→ TASK GOAL
Please give back word for word the lines below, from the first one through the one with "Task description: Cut".

§ §

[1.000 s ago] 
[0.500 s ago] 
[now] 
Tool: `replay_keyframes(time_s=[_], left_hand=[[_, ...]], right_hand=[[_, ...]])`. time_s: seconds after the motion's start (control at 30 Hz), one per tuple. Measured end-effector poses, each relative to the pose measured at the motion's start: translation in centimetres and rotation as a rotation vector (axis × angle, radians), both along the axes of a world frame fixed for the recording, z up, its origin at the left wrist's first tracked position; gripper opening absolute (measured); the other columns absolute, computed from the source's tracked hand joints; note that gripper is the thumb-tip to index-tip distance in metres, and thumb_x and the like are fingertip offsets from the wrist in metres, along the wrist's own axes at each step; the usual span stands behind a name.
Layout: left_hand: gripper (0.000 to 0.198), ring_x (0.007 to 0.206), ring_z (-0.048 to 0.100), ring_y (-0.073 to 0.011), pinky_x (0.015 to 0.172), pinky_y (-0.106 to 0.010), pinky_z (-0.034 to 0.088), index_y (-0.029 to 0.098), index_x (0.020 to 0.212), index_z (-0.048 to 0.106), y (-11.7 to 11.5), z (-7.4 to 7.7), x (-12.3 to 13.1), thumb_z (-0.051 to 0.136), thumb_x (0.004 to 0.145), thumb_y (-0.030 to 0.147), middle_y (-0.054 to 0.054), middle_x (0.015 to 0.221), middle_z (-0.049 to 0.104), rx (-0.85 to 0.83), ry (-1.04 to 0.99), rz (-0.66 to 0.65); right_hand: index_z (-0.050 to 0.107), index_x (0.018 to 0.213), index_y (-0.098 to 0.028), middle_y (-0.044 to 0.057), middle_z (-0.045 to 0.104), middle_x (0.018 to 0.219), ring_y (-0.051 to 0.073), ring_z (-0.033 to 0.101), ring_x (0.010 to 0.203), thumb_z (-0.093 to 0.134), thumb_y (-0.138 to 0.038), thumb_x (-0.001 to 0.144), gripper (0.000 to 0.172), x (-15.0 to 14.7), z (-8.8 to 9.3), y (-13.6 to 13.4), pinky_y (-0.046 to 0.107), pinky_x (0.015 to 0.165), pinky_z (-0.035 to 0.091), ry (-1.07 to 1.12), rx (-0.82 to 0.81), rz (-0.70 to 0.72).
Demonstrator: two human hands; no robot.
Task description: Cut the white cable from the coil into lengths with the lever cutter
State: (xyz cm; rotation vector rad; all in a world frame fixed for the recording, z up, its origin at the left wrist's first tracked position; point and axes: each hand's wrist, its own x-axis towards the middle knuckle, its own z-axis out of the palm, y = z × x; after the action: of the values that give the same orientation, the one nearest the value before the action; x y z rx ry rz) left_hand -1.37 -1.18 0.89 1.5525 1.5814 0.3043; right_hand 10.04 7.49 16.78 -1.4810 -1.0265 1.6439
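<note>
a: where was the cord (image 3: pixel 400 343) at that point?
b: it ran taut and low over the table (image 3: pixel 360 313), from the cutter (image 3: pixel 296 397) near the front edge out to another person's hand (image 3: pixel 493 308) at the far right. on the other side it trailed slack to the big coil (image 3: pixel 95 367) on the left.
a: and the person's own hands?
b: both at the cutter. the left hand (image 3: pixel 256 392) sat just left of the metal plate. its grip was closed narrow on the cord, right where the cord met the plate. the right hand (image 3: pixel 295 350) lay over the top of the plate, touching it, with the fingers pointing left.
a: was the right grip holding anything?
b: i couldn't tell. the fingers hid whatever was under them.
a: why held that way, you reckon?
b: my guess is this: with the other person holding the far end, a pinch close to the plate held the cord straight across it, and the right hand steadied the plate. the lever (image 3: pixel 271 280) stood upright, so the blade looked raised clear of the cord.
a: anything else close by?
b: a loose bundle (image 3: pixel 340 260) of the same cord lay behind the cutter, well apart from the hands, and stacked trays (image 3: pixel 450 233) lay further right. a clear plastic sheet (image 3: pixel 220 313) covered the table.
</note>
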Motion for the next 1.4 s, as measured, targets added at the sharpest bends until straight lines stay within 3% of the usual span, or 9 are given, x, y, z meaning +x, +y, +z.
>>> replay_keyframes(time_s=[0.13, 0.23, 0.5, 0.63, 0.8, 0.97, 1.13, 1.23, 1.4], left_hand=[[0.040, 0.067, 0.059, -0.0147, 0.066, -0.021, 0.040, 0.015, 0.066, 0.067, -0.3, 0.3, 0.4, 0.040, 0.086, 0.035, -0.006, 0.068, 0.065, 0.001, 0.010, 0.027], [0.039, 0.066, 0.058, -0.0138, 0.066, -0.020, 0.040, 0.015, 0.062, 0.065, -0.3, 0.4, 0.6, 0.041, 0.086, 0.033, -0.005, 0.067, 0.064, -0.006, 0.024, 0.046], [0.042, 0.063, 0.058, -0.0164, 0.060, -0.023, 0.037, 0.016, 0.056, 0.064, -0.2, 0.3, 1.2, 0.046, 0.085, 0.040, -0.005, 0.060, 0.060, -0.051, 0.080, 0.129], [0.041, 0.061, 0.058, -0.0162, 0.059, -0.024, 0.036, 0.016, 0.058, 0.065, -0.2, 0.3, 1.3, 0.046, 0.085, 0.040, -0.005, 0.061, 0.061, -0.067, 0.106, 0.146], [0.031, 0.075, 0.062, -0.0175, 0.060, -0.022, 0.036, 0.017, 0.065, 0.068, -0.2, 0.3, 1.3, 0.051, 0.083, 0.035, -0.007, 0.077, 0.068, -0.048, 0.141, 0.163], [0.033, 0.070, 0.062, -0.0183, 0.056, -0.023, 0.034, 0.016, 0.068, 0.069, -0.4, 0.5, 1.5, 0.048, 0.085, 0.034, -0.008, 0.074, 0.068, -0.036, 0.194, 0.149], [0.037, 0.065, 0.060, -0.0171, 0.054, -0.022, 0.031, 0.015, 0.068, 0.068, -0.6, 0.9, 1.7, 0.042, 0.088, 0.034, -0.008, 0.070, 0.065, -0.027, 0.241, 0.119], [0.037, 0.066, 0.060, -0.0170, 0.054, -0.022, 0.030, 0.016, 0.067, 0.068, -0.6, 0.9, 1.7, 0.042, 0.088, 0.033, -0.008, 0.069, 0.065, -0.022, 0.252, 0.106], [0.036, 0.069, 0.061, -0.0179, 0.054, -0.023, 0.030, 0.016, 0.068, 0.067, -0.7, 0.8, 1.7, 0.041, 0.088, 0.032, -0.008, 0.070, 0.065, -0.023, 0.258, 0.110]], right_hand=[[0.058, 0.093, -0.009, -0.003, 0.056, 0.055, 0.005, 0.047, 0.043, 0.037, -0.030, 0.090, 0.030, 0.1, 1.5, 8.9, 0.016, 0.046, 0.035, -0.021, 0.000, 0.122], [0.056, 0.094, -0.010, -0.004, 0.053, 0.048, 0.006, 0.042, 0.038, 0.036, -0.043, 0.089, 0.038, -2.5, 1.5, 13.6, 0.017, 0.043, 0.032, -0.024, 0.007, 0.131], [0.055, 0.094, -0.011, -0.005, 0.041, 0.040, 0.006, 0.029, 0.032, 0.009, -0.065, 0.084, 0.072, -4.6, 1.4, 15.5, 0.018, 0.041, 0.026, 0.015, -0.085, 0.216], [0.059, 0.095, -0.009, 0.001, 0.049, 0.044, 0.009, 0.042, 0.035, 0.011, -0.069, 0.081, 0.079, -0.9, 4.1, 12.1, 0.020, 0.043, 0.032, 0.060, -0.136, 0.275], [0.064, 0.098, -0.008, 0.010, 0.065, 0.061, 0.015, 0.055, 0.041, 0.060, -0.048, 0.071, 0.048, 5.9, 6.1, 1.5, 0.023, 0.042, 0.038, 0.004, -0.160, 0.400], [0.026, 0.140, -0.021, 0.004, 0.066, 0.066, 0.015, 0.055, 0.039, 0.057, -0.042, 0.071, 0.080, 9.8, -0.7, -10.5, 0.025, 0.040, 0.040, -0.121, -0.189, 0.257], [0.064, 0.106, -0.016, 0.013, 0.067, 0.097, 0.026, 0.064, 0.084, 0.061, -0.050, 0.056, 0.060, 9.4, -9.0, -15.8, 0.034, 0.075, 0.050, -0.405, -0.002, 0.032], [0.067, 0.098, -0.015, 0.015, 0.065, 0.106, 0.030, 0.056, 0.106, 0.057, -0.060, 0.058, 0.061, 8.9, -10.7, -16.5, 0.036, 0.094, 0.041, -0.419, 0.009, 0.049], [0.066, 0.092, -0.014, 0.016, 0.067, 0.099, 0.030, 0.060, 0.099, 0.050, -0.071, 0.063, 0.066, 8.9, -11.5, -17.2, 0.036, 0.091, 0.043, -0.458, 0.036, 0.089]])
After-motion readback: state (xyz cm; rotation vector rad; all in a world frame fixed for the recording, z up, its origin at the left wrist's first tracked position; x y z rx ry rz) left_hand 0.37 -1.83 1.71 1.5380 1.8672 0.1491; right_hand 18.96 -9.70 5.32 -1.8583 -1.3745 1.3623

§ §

→ RESPONSE FOR THIS EXERCISE
[1.000 s ago] 
[0.500 s ago] 
[now] 
Tool: `replay_keyframes(time_s=[_], left_hand=[[_, ...]], right_hand=[[_, ...]])`. time_s: seconds after the motion's start (control at 30 Hz), one per tuple. Measured end-effector poses, each relative to the pose measured at the motion's start: translation in centimetres and rotation as a rotation vector (axis × angle, radians), both along the axes of a world frame fixed for the recording, z up, its origin at the left wrist's first tracked position; gripper opening absolute (measured); the other columns absolute, computed from the source's tracked hand joints; note that gripper is the thumb-tip to index-tip distance in metres, and thumb_x and the like are fingertip offsets from the wrist in metres, along the wrist's own axes at each step; the usual span stands behind a name.
Layout: left_hand: gripper (0.000 to 0.198), ring_x (0.007 to 0.206), ring_z (-0.048 to 0.100), ring_y (-0.073 to 0.011), pinky_x (0.015 to 0.172), pinky_y (-0.106 to 0.010), pinky_z (-0.034 to 0.088), index_y (-0.029 to 0.098), index_x (0.020 to 0.212), index_z (-0.048 to 0.106), y (-11.7 to 11.5), z (-7.4 to 7.7), x (-12.3 to 13.1), thumb_z (-0.051 to 0.136), thumb_x (0.004 to 0.145), thumb_y (-0.030 to 0.147), middle_y (-0.054 to 0.054), middle_x (0.015 to 0.221), middle_z (-0.049 to 0.104), rx (-0.85 to 0.83), ry (-1.04 to 0.99), rz (-0.66 to 0.65); right_hand: index_z (-0.050 to 0.107), index_x (0.018 to 0.213), index_y (-0.098 to 0.028), middle_y (-0.044 to 0.057), middle_z (-0.045 to 0.104), middle_x (0.018 to 0.219), ring_y (-0.051 to 0.073), ring_z (-0.033 to 0.101), ring_x (0.010 to 0.203), thumb_z (-0.093 to 0.134), thumb_y (-0.138 to 0.038), thumb_x (-0.001 to 0.144), gripper (0.000 to 0.172), x (-15.0 to 14.7), z (-8.8 to 9.3), y (-13.6 to 13.4), pinky_y (-0.046 to 0.107), pinky_x (0.015 to 0.165), pinky_z (-0.035 to 0.091), ry (-1.07 to 1.12), rx (-0.82 to 0.81), rz (-0.70 to 0.72).
Demonstrator: two human hands; no robot.
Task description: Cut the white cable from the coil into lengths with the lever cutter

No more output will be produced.